L’umana sfida

“O fratelli”, dissi, / “che attraverso centomila pericoli / siete giunti al confine occidentale, / a questo così breve periodo di vita che ci resta, / non vogliate negare l’esperienza, / seguendo il corso del sole, / del mondo disabitato. / Considerate la vostra origine: / non foste fatti per vivere come bruti, / ma per seguire virtù e conoscenza”. (Inferno XXVI, 112-120)

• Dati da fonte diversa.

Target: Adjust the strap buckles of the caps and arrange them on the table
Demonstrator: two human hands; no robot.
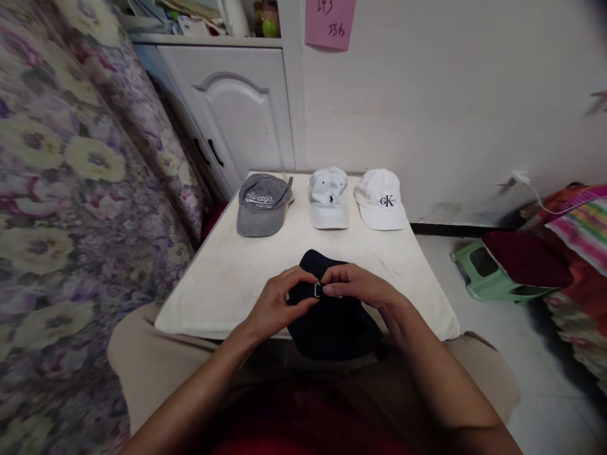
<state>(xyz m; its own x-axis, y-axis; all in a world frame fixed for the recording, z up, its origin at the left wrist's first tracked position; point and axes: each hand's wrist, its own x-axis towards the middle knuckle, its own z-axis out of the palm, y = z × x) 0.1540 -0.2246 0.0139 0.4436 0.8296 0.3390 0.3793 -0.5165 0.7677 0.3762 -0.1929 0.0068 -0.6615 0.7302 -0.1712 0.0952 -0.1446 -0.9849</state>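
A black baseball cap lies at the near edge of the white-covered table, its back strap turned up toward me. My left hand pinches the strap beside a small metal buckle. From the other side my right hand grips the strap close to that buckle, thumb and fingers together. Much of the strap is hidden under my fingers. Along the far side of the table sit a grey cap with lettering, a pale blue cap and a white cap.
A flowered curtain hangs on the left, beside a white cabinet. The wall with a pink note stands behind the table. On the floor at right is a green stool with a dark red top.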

 Con queste parole Ulisse incita i suoi compagni a superare le Colonne d’Ercole seguendolo nel folle viaggio verso un ignoto che nessuno aveva mai osato sfidare. Secondo la mitologia greca le Colonne d’Ercole (così erano chiamati, nell’antichità, i due monti di Abila e di Calpe che Ercole avrebbe separato da un’unica montagna per far comunicare il Mar Mediterraneo con l’Oceano Atlantico) rappresentavano il confine del mondo, un limite oltre il quale gli uomini non potevano andare. Ulisse, facendo leva sulla nobiltà della ragione umana, convinse i suoi compagni a spingersi oltre le barriere “del conosciuto” sfidando così i limiti posti dagli dei al sapere umano. Il viaggio di Ulisse nell’emisfero allora sconosciuto diventa l’emblema di tutti i tentativi umani di sfidare l’ignoto, il mistero, i confini decretati dalla natura e dal destino. Il tema che Dante pone, attraverso il tragico racconto del suo Ulisse, è di estrema attualità e rappresenta il dramma dello scibile umano che corre sulla sottile lama che separa le vette del sapere dal baratro oscuro della tracotanza e della superbia. Giovanni Paolo II nella sua Lettera enciclica Fides et Ratio (n. 49), afferma che: «La ragione è per sua natura orientata alla verità ed è inoltre in se stessa fornita dei mezzi necessari per raggiungerla». Ma quando questi mezzi vanno oltre i confini inscritti nella natura stessa, la verità viene distorta e l’uomo diventa arbitro di una gara che lo conduce agli estremi della propria autodistruzione. Ulisse, spinto dal desiderio di raggiungere una meta immortale, dimentica il monito scritto sull’architrave del tempio di Delfi «Uomo conosci te stesso»; si può andare oltre le colonne d’Ercole solo se si è consapevoli della propria finitezza che non sfida mai gli abissi delle leggi eterne fatte per essere scrutate, ma mai possedute.